DandyDan · 20/09/2010 23:14

Get your local vicar or the vicar who married you to come and talk over the situation with you, and he/she should be able to conduct a blessing of the house in every room. I've known lots of vicars who have done this, simply to bless the house, and also because there was something more of a disturbing 'presence' or atmosphere, whatever any of us understand that to be.

It is very rare for a diocesan exorcist to be called in. Mostly these situations are calmed and eased with prayers said together, and sometimes a routine of prayers.

eaglewings · 20/09/2010 23:23

lots of good advice (but going off topic - why do so many posters say only 'him' for the Vicar??)

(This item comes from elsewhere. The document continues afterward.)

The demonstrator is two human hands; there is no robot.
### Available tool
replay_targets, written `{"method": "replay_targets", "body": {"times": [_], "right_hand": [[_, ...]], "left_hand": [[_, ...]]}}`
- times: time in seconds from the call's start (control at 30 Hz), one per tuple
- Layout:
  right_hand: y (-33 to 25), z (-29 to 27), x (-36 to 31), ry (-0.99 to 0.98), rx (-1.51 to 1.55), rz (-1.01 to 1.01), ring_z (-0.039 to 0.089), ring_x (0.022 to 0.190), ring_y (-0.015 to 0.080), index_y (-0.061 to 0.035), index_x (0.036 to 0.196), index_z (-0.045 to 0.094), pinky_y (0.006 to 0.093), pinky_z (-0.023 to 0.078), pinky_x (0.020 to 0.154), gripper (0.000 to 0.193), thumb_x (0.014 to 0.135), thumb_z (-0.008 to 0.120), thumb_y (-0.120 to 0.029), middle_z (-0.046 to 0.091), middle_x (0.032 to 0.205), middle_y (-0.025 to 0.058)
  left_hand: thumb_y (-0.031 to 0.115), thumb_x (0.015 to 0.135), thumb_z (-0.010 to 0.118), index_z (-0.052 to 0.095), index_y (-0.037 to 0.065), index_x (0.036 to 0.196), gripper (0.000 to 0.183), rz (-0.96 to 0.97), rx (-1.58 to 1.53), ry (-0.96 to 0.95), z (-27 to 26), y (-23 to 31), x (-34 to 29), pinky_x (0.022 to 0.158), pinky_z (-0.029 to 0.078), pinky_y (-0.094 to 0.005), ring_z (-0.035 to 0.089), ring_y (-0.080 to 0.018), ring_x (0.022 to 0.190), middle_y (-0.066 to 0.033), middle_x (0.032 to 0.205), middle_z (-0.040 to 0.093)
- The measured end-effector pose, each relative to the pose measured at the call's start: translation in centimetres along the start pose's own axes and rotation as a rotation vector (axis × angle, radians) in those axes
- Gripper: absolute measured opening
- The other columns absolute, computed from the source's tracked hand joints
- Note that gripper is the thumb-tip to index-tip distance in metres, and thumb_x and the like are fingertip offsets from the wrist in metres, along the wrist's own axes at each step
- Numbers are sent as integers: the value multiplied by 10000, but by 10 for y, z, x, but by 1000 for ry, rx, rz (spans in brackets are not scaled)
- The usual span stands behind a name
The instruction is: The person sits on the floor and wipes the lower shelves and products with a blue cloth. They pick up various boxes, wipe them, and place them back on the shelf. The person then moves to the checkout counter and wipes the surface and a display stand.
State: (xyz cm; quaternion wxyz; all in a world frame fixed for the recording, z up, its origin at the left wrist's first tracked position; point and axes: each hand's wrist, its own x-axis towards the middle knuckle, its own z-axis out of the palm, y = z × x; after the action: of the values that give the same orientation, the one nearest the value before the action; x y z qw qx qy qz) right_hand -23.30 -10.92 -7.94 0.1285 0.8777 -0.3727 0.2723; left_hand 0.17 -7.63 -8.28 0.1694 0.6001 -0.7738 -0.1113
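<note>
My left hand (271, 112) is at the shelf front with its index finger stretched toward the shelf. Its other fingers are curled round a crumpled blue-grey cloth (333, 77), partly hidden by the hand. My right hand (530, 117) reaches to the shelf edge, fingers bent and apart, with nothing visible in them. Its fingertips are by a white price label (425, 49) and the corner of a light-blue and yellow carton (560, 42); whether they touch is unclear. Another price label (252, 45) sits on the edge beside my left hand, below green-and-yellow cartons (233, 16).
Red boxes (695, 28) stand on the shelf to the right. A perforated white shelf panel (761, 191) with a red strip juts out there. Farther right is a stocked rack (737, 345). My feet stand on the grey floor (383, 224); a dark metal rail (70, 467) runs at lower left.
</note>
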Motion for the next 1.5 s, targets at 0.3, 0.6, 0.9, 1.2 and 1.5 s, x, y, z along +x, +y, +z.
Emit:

Ozziesmum the Vicar who married you would be a great place to start as you already know him, but if you live in a new Parish he may advise you to contact the local Vicar too.

Anenome · 20/09/2010 23:24

Ozziesmum

YANBU...my elder DD had a similar thing...at 2 se begand seeing "Ladies in the Wall" ...apparently they "Popped their head out" andlooked at her in the night.]

She was and is very articulate and described the, a lot...she said there were 3 of them, they popped just their heads out and they had brown wrinkled skin and all thre wore pinkish headscarves.

She said they smiled at her!

It freaked me out a lot...and they came nightly...oddly this only happened n the Summer but it happened for three summers.

Eventually I went in there and asked them to leave...explained they were scaring her.

We never heard a peep about them this summer and I felt a bit Sad about it.

Interesting side note is that our hme is modern bt hen I researched it, it seems that it was built on th eland which was owned by the local workhouse...and right hre was a big orchard...I like to think the women were workhouse inmates...who worked in the orchards...maybe they were wrinky due to spending years outdoors...and it sort of explains the headscarves...kind of a uniform?

Either way...I would ask this Anna/anne to leave....can't hurt can it?